Structural Disorder of a Layered Lithium Manganese Oxide Cathode Paving a Reversible Phase Transition Route toward Its Theoretical Capacity

Abstract

Layered lithium manganese oxides suffer from irreversible phase transitions induced by Mn migration and/or dissolution associated with the Jahn–Teller effect (JTE) of Mn³⁺, leading to inevitable capacity fading during cycling. The popular doping strategy of oxidizing Mn³⁺ to Mn⁴⁺ to relieve the JTE cannot completely eliminate the detrimental structural collapse from the cooperative JTE. Therefore, they are considered to be impractical for commercial use as cathode materials.

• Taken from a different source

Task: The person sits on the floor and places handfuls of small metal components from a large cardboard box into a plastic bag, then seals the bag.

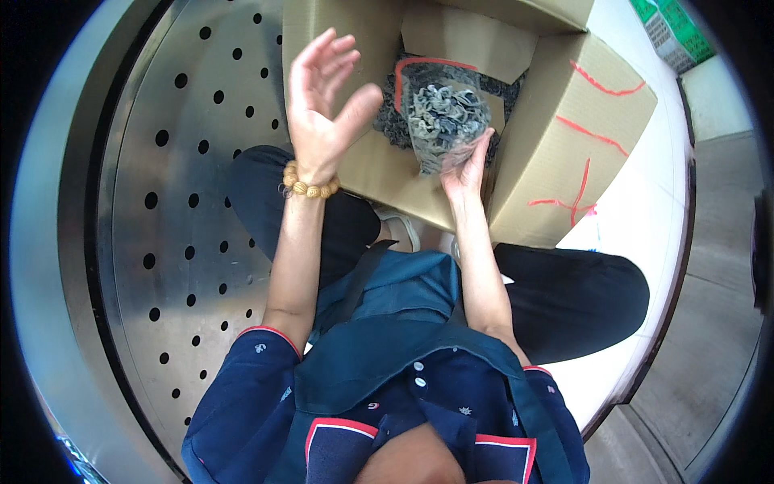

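Observation:
My right hand (468, 166) grips the lower end of a clear plastic bag (423, 81) filled with grey-black curled pieces (447, 118) that look like dried wood ear fungus. A red strip runs along the bag's far edge. Both are over the open cardboard box (405, 187), whose floor holds more loose dark pieces (393, 127), partly hidden behind the bag. My left hand (326, 103) is raised over the box's left side, palm turned inward, fingers apart, holding nothing. A beaded bracelet (308, 184) circles my left wrist.
On the left stands a stainless steel panel (205, 175) with rows of round holes. The box's right flap (586, 127) bears red marker strokes. My knees flank the box on white flooring (641, 212). A green printed package (674, 33) lies at the upper right.

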`<state>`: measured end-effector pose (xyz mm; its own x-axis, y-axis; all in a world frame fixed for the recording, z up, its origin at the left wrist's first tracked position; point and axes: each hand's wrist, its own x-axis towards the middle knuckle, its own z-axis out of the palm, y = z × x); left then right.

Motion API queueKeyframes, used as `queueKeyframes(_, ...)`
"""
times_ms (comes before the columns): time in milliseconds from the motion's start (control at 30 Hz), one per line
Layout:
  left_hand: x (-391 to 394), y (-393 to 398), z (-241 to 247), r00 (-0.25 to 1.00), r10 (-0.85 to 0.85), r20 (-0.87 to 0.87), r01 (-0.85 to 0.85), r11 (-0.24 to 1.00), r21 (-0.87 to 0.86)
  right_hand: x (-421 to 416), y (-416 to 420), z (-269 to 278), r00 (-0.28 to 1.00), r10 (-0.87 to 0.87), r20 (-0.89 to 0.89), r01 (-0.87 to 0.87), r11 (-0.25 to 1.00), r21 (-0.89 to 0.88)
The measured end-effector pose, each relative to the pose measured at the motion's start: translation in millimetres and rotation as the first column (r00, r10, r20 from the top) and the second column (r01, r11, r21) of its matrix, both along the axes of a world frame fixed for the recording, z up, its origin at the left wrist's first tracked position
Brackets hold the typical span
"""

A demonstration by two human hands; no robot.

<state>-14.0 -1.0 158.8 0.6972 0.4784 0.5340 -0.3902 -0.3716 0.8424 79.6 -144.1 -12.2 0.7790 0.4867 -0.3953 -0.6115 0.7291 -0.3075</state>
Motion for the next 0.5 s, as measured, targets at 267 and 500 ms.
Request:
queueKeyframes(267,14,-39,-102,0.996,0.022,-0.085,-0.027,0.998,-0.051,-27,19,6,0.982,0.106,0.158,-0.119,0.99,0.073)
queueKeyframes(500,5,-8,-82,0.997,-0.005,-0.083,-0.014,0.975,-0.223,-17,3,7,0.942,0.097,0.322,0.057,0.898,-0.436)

Here, we demonstrate a layered lithium manganese oxide that can be charged and discharged without any serious structural collapse using metastable Li-birnessite with controlled structural disorder. Although Li-birnessite is thermodynamically unstable under ambient conditions, Li ion exchange into Na-birnessite followed by an optimal dehydration resulted in a disordered Li-birnessite. The control over crystal water in the interlayer provides intriguing short-range order therein, which can help to suppress parasitic Mn migration and dissolution, thereby ensuring a reversible electrochemical cycling. The Mn redox behavior and local structure change of the Li-birnessite were investigated by ex situ soft X-ray absorption spectroscopy (sXAS) and X-ray pair distribution function (PDF) analysis. The combined sXAS and PDF with electrochemical analyses disclosed that the reversible Mn redox and suppressed phase transitions in Dh Li-birnessite contribute to dramatically improving its electrochemical reversiblity during cycling. Our findings underscore the substantial effects of controlled static disorder on the structural stability and electrochemical reversibility of a layered lithium manganese oxide, Li-birnessite, which extends the practical capacity of layered oxides close to their theoretical limit.